Quando comprou a ideia de fazer o espetáculo “O Topo da Montanha”, Taís Araújo não imaginava que a história, uma ficção baseada no último dia vivido por Martin Luther King, faria tanto sentido ao Brasil de hoje. “O que é lamentável, já que estamos falando dos Estados Unidos de 1968”, justifica.
Além de integrar o elenco, ela assina a produção ao lado do marido, o ator Lázaro Ramos, também diretor e protagonista da trama em cartaz neste sábado (15) e domingo (16), no Palácio das Artes. A codireção é de Fernando Philbert e o texto da dramaturga norte-americana Katori Hall.
Imortalizado na luta pelos direitos civis dos negros, Luther King repudiava a segregação racial. Taís também repudia. Lastimavelmente, foi vítima de racismo. Enquanto subia ao palco para apresentar a peça no fim do ano passado, a atriz foi alvo de comentários sobre a cor da pele nas redes sociais. Não se calou. Usou a mesma rede para se posicionar. O caso foi levado à Polícia Federal e a artista, à época, incentivou as pessoas a denunciar qualquer situação semelhante.
Ao Hoje em Dia, Taís diz considerar a discriminação “parte do DNA do Brasil” e que, assim como antigamente, continua sendo uma coisa velada. “O que acontece é que, como não há cara nas redes sociais, as pessoas se aproveitam desse anonimato para covardemente agir da maneira que sempre pensaram”, avalia.
Poder de reflexão
Taís acredita, porém, que “O Topo da Montanha” tem contribuído para quebrar tal intolerância. “Por mais que eu tenha falado que o preconceito está no brasileiro, é muito bonito notar que as pessoas identificam isso e querem se livrar desta marca”, pontua. Ela acrescenta ainda que ninguém nasce preconceituoso. “Isso é aprendido. E o espetáculo cumpre o desafio de mostrar que podemos lutar contra o preconceito”, afirma.

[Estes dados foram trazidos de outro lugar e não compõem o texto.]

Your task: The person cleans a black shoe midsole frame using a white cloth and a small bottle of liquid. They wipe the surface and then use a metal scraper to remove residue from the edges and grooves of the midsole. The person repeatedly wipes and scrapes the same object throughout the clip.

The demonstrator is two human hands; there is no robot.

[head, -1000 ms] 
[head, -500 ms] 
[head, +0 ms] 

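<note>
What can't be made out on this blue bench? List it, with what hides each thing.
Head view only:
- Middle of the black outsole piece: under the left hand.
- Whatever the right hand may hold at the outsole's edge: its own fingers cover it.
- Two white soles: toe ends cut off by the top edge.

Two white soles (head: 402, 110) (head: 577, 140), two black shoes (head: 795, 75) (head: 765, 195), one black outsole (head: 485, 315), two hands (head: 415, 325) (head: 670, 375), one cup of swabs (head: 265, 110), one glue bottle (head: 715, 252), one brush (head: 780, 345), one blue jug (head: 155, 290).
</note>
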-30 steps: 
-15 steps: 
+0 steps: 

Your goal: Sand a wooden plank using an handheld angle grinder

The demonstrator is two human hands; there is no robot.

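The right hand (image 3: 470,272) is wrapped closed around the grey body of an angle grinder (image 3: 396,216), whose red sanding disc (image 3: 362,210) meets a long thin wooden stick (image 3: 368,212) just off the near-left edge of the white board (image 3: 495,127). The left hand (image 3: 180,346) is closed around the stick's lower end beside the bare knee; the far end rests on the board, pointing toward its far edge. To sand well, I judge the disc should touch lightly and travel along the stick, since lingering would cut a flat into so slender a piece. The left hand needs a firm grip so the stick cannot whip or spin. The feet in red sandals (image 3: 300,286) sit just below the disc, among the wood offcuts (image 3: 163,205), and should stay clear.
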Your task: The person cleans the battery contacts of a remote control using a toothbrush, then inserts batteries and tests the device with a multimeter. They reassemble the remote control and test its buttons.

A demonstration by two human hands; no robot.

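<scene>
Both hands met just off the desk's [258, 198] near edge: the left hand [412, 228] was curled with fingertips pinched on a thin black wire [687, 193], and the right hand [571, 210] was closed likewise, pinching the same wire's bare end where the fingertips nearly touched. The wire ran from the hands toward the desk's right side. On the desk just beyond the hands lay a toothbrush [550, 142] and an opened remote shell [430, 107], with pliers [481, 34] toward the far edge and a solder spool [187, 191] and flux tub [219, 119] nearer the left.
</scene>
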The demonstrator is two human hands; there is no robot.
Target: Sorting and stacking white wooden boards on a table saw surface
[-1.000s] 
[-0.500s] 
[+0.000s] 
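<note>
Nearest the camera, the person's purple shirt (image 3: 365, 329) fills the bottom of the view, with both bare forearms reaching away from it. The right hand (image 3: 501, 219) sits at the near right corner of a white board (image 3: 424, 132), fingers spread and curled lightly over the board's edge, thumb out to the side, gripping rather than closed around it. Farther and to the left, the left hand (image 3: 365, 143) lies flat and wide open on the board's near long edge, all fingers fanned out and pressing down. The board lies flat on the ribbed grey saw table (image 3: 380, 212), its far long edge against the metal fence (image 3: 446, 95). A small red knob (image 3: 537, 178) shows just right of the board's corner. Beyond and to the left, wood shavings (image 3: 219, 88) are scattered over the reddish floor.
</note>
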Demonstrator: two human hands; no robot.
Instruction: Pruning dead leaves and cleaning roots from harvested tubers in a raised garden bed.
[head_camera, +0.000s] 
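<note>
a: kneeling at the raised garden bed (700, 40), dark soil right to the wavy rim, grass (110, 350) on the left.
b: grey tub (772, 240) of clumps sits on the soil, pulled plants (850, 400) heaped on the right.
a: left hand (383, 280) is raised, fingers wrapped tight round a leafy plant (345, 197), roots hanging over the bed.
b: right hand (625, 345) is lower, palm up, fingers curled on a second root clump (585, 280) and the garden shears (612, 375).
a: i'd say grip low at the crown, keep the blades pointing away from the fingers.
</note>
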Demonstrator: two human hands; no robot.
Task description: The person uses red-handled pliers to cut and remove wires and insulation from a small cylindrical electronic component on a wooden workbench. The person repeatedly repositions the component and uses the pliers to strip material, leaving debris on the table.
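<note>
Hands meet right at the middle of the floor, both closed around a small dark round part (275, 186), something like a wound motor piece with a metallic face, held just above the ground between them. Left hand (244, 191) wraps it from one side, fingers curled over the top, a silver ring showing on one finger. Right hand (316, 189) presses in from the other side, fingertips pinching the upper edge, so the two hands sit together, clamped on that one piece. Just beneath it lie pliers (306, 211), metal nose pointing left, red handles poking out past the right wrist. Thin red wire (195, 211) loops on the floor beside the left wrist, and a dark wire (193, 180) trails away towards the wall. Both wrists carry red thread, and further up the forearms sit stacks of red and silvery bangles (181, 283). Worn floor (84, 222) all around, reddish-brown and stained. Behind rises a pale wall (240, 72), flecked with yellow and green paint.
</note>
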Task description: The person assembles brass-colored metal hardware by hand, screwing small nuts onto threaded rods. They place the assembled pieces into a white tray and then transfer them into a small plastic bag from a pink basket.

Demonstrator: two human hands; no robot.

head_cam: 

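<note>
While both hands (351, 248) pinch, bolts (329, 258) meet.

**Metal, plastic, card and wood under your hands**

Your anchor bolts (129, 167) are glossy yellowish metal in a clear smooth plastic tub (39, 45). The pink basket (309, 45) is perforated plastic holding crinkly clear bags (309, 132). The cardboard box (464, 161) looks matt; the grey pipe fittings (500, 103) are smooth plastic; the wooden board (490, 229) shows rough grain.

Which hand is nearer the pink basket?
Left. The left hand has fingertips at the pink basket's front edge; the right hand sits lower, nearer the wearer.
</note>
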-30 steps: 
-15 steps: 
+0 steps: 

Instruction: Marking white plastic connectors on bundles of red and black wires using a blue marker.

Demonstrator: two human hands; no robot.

Na segunda-feira (16), Lázaro Ramos traz ao Palco Biblioteca, projeto do Sesc Palladium, uma discussão sobre o seu mais recente trabalho, o livro “Caderno de Rimas de João”, às 11h. A entrada é gratuita
Lázaro Ramos também crê no potencial de a obra impactar o público. “De uma maneira afetuosa, o texto fala de uma luta dolorosa, mas, por meio do humor, faz com que todos se sintam parte da discussão e saiam motivados. (...) O texto traz uma reflexão de maneira leve”, frisa.
Um visionário
A história é uma alusão ao discurso do pastor protestante e ativista político Luther King, realizado em 3 de abril de 1968 (um dia antes de sua morte). Nesse contexto, ele conhece a camareira Camae, vivida por Taís. “Ela surge para confrontar as escolhas dele. E eu acredito que há essa coisa da mulher empoderada, que tem a coragem de contestar um símbolo. E, realmente, ela surge para botar ele em xeque. Ela faz com que ele possa fazer uma análise da sua vida. Tudo que eu queria é que, um dia antes de minha morte, tenha alguém para me fazer refletir sobre as minhas escolhas”, diz a atriz, entre risos.
Na trama, Lázaro faz o líder religioso, por quem diz nutrir grande identificação. “Ele tem uma articulação de pensamento que constrange, porque fala de coisas muito simples e de como seria mais fácil se a gente respeitasse os direitos dos outros”, afirma.
“Ler os discursos dele me impressiona muito, porque era visionário em diversas questões. Várias das palavras escritas por ele nos anos 50, 60 parecem que foram escritas ontem. Era um homem que realmente estava à frente de seu tempo”, completa o ator.
Serviço: “O Topo da Montanha”, com Lázaro Ramos e Taís Araújo. Sa´bado (15), às 20h, e domingo (16), às 19h, no Palácio das Artes (av. Afonso Pena, 1537). Ingressos: R$ 25 (meia) a R$ 120.